Passiamo poi al capitolo Europa. «Ci siamo trovati di fronte
a direttive europee, in parte molto rigorose, come l’eradicazione degli ulivi,
ma che sono state emesse sulla falsa rappresentazione della situazione. L’Unione
Europea che avrà anche le sue colpe ma per altro, è stata tratta in errore da
quanto è stato rappresentato con dati impropri e non del tutto esatti» ha
continuato il Procuratore Motta.
Il giorno dopo il terremoto giudiziario che ha scosso la
Puglia, il numero uno del secondo piano di Viale De Pietro ha spiegato punto
per punto i motivi del provvedimento destinato a cambiare le carte in
tavola. «L’indagine che abbiamo iniziato
circa un anno e mezzo fa, nell’aprile 2014,
è ancora incompleta ed incompiuta – ha spiegato il Procuratore Motta –
il tempo trascorso vi da la dimensione della cautela con la quale ci siamo
mossi nonostante le sollecitazioni ad intervenire. Abbiamo scelto di procedere
con i piedi di piombo».
Basti guardare i reati contestati ai 10 nomi iscritti nel
registro degli indagati per capire: diffusione colposa della malattia delle
piante, falso ideologico e materiale in atto pubblico, inquinamento ambientale
e deturpamento delle bellezze naturali. Si tratta, è bene sottolinearlo, di
reati di natura colposa e non dolosa.
Ora, il vaso di Pandora è stato aperto. Come ha auspicato
Elsa Valeria Mignone - che ha coordinato l'indagine insieme alla collega
Roberta Licci - è arrivato il momento di
ricominciare da capo per trovare la strada giusta per combattere il
disseccamento rapido degli ulivi. È il modo migliore per farlo è iniziando un
confronto scientifico vero sulla materia
«L'Europa in quella direttiva non dice immediatamente
'abbattete gli alberi', lo scopo che bisogna raggiungere è il contenimento
della malattia. I dati empirici fino ad oggi esaminati hanno dimostrato che
l'abbattimento non contiene la malattia e che si configura addirittura inutile.
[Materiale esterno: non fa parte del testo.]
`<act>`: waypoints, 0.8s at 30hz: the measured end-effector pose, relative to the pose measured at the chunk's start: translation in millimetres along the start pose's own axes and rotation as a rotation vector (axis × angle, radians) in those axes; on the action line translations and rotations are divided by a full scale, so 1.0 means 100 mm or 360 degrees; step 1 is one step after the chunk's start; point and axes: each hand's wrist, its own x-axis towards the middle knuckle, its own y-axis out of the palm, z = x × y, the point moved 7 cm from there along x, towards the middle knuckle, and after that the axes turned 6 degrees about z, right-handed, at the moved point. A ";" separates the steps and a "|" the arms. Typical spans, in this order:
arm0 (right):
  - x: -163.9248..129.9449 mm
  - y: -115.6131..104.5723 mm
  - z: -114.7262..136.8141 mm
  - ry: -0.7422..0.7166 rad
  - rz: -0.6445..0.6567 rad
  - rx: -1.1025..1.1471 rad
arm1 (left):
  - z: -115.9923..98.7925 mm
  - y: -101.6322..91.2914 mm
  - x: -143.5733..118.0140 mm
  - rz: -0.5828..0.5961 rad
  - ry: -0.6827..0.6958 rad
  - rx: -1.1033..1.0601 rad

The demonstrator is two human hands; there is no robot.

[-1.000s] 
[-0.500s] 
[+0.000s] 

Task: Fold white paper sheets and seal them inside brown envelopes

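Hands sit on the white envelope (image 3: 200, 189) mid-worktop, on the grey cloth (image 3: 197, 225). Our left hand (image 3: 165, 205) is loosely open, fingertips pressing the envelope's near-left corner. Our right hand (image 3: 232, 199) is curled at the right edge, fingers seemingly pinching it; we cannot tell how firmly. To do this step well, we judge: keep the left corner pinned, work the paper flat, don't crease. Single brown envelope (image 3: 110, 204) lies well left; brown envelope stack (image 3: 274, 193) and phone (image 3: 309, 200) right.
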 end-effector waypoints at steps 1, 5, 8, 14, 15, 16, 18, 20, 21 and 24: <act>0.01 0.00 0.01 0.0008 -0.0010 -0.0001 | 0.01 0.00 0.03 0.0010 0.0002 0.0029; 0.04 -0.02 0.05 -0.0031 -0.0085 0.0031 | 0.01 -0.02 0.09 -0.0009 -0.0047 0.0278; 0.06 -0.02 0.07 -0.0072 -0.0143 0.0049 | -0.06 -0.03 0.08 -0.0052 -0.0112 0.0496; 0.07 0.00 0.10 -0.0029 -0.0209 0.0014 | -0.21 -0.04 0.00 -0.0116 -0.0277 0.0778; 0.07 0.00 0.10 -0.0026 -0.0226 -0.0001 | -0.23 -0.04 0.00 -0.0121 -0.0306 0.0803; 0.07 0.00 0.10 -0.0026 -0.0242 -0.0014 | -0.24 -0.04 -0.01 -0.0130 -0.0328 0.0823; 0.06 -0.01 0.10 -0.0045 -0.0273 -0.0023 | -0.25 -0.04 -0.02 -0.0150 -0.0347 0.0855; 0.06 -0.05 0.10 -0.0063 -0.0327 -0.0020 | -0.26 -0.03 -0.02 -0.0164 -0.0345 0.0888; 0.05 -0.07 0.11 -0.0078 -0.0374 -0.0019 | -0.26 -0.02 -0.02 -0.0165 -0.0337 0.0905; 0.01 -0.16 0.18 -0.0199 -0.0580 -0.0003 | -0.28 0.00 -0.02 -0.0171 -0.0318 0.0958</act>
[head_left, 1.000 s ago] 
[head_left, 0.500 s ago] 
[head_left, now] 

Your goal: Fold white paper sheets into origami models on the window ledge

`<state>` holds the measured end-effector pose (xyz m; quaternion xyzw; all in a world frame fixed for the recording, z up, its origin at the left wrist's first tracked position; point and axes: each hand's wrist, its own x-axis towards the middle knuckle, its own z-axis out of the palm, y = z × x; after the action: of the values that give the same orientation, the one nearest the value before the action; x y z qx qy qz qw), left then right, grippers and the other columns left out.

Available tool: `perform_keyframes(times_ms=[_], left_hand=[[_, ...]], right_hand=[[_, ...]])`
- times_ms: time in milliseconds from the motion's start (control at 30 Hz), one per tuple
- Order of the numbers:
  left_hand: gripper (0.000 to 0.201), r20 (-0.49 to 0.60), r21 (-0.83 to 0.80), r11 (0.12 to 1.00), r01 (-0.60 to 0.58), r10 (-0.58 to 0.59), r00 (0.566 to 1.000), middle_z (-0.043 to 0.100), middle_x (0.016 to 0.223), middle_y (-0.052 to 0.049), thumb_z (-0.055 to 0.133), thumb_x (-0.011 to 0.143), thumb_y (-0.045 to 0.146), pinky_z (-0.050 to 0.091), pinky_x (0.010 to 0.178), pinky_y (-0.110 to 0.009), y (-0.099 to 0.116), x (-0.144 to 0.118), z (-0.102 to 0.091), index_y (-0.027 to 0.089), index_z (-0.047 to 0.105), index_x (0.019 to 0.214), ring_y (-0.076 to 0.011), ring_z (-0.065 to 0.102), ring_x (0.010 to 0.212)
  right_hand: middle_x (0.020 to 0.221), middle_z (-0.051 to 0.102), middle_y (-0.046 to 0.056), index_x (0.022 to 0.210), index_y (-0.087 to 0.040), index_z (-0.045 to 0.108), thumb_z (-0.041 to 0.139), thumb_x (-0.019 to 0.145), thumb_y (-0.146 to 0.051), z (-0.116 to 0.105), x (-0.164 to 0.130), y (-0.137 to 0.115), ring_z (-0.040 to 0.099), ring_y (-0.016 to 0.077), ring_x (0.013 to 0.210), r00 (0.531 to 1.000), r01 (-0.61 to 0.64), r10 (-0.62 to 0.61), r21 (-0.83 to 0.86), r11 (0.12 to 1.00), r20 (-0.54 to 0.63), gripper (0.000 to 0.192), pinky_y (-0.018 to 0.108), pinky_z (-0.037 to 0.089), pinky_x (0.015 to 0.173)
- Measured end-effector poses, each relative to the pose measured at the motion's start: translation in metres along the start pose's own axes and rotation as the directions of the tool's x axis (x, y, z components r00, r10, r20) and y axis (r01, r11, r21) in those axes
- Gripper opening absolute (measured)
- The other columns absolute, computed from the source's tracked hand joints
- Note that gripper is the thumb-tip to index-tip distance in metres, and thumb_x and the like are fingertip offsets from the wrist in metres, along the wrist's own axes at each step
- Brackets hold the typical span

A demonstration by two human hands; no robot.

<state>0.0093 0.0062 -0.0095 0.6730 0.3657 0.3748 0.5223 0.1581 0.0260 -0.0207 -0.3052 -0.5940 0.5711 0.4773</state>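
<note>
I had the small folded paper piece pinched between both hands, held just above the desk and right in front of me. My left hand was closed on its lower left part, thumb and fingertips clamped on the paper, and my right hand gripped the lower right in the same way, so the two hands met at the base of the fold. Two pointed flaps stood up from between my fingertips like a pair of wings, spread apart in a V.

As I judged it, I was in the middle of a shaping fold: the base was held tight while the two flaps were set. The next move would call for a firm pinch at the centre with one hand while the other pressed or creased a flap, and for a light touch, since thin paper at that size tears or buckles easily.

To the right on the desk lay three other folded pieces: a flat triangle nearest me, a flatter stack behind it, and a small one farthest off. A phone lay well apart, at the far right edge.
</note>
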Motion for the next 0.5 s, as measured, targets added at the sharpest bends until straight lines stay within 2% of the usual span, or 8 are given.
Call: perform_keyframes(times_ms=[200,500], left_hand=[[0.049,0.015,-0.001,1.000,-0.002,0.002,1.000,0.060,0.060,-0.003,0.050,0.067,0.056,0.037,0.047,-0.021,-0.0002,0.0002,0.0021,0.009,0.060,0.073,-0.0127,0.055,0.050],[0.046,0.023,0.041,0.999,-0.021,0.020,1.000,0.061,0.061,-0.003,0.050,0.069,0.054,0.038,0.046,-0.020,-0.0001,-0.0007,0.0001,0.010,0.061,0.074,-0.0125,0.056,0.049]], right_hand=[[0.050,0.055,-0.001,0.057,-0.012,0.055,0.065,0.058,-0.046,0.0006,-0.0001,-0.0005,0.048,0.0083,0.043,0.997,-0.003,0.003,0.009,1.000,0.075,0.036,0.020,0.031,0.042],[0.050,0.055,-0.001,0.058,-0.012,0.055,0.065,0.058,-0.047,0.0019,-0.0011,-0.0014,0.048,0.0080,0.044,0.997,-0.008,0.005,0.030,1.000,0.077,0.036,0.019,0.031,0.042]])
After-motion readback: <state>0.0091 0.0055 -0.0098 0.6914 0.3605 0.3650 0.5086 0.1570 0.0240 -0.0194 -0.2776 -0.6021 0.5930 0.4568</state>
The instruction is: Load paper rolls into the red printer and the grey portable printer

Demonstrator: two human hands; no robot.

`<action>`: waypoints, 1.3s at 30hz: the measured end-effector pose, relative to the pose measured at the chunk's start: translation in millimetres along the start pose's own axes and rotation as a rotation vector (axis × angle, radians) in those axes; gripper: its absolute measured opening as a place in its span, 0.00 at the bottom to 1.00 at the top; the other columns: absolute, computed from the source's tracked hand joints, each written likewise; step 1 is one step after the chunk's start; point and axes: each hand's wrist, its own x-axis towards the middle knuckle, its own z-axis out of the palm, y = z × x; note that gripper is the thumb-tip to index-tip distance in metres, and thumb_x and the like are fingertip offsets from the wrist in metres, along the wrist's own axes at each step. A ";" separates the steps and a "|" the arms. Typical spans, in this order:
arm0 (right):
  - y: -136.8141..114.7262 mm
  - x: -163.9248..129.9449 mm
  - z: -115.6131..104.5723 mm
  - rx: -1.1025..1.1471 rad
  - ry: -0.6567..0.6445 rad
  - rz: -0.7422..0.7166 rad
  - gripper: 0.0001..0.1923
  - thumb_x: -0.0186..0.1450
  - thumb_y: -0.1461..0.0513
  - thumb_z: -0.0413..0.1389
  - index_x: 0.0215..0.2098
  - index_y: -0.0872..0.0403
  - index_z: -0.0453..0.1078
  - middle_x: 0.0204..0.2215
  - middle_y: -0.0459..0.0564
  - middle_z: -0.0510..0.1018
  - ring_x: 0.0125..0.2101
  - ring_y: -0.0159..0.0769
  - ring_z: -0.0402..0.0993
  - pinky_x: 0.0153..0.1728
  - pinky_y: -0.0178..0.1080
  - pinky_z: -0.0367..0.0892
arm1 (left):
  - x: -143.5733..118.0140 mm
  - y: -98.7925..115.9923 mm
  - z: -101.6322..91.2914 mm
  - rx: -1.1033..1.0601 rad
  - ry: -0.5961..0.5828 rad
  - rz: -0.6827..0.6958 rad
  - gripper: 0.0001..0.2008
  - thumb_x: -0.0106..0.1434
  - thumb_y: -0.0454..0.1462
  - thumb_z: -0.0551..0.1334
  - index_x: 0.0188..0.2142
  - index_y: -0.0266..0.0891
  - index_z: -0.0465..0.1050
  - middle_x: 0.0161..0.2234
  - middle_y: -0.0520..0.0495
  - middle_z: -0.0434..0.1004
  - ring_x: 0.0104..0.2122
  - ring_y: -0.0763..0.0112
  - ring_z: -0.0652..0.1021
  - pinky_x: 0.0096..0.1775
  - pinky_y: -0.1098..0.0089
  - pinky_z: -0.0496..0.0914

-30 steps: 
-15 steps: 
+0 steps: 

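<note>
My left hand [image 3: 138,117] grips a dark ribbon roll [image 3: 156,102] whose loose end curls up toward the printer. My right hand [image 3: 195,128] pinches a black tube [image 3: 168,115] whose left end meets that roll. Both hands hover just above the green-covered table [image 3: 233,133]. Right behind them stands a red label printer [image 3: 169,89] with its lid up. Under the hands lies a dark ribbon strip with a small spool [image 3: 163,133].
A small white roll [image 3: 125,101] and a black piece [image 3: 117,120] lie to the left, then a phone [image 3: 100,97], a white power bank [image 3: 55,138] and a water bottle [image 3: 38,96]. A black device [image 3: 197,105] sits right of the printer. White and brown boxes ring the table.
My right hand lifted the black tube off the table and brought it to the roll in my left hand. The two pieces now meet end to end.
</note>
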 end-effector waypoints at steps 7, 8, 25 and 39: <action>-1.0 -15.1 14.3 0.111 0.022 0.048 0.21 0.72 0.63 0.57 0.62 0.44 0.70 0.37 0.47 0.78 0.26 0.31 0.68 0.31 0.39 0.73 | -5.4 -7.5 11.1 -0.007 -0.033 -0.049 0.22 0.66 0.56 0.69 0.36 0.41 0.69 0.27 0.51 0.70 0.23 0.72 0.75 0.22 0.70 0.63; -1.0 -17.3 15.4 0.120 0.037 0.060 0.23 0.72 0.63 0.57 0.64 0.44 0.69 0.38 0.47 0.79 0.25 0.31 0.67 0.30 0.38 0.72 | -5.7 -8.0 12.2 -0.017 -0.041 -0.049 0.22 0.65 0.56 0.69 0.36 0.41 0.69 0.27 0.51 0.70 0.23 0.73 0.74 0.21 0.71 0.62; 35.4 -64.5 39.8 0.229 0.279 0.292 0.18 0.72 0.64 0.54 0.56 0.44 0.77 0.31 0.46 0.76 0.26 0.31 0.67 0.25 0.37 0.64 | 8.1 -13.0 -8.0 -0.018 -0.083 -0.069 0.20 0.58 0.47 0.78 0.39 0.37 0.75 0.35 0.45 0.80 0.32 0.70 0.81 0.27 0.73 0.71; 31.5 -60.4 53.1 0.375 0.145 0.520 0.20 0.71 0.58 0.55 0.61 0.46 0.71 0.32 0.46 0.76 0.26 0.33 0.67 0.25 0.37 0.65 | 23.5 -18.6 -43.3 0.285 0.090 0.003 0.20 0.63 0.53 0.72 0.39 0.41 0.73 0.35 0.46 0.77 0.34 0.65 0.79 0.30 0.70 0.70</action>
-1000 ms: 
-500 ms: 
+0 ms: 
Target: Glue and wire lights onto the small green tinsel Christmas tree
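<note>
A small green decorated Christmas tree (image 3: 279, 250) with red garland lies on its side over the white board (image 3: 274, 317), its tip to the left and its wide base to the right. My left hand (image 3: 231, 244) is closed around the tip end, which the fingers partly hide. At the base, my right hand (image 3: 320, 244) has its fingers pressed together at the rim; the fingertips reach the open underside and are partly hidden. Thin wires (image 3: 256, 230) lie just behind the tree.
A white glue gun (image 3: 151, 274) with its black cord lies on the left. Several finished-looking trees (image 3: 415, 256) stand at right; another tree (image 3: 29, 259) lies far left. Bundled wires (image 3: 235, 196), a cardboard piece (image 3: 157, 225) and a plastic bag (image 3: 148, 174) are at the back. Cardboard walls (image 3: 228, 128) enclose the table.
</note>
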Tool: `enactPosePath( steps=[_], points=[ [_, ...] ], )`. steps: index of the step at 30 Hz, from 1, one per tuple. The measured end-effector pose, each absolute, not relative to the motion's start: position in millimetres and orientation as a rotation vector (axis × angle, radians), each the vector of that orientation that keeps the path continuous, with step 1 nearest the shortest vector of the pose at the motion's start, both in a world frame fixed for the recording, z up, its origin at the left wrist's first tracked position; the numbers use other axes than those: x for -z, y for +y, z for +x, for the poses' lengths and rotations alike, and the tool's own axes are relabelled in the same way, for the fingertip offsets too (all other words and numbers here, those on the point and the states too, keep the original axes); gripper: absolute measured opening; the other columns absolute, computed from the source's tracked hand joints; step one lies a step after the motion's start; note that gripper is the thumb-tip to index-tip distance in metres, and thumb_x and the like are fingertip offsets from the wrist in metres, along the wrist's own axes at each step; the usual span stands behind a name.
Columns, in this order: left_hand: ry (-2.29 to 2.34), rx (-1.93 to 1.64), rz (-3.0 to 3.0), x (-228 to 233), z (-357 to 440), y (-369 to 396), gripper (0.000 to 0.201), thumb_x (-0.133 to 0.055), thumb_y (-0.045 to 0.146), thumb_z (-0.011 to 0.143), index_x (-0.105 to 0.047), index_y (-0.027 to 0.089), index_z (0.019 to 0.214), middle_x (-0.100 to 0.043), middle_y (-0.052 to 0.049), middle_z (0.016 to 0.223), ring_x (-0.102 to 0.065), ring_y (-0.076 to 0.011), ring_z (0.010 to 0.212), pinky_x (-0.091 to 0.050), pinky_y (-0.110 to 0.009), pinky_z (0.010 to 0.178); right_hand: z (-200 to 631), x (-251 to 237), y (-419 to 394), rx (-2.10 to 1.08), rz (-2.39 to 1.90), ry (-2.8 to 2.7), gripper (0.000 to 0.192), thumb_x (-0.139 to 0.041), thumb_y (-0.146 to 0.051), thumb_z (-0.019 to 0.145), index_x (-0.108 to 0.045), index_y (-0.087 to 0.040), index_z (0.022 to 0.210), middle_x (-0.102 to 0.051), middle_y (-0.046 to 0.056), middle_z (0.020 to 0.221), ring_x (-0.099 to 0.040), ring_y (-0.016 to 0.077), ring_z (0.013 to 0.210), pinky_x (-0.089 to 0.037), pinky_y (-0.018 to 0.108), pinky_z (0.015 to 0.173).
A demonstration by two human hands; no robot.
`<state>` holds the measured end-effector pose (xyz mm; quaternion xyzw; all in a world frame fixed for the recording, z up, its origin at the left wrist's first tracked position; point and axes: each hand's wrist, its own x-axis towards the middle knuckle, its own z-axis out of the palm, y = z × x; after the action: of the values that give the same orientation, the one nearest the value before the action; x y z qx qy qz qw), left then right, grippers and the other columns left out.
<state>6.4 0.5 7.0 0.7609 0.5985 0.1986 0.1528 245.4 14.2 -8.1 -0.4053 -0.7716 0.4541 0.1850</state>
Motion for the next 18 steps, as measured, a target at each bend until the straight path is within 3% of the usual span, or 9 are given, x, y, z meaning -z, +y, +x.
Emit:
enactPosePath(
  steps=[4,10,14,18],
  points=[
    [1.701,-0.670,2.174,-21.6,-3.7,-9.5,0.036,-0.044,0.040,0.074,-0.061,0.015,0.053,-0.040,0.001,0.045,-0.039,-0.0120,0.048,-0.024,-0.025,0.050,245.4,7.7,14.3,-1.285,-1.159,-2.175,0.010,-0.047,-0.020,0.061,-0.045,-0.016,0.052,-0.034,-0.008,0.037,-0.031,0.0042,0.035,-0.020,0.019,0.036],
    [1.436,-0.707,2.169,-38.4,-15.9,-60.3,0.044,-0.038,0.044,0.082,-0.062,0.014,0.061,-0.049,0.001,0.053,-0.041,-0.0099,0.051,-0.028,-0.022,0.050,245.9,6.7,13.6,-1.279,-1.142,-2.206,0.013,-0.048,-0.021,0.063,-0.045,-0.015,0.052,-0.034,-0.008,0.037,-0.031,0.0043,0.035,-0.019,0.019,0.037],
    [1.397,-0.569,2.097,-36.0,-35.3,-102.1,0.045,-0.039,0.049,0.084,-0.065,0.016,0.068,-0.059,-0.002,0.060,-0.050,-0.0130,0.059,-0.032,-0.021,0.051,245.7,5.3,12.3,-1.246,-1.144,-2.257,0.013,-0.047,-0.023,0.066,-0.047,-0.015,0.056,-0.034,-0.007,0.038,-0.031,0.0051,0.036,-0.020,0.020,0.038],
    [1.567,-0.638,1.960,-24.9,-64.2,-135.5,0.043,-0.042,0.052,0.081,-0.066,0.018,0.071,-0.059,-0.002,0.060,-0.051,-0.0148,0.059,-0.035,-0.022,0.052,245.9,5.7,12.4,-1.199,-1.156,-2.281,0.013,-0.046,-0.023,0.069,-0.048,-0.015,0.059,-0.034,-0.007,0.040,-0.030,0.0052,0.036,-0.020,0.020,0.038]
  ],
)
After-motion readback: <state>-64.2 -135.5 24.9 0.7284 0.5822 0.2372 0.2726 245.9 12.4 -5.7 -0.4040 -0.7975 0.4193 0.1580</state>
A maggior ragione in un territorio che fonda non solo l'economia, ma la propria
immagine sugli ulivi, le misure dovevano essere adeguate e cadenzate alle
esigenze del torritorio» ha concluso Elsa Valeria Mignone chiudendo la
conferenza stampa sull’inchiesta che ancora sembra nascondere molti
risvolti.
Gli ambientalisti, intanto, esultano. Poco prima della
conferenza stampa, hanno fatto ingresso nella stanza del procuratore della
Repubblica di Lecce, Cataldo Motta, per mostrare un cartello di ringraziamento
ai due Pm che hanno condotto l'inchiesta, Elsa Valeria Mignone e Roberta Licci.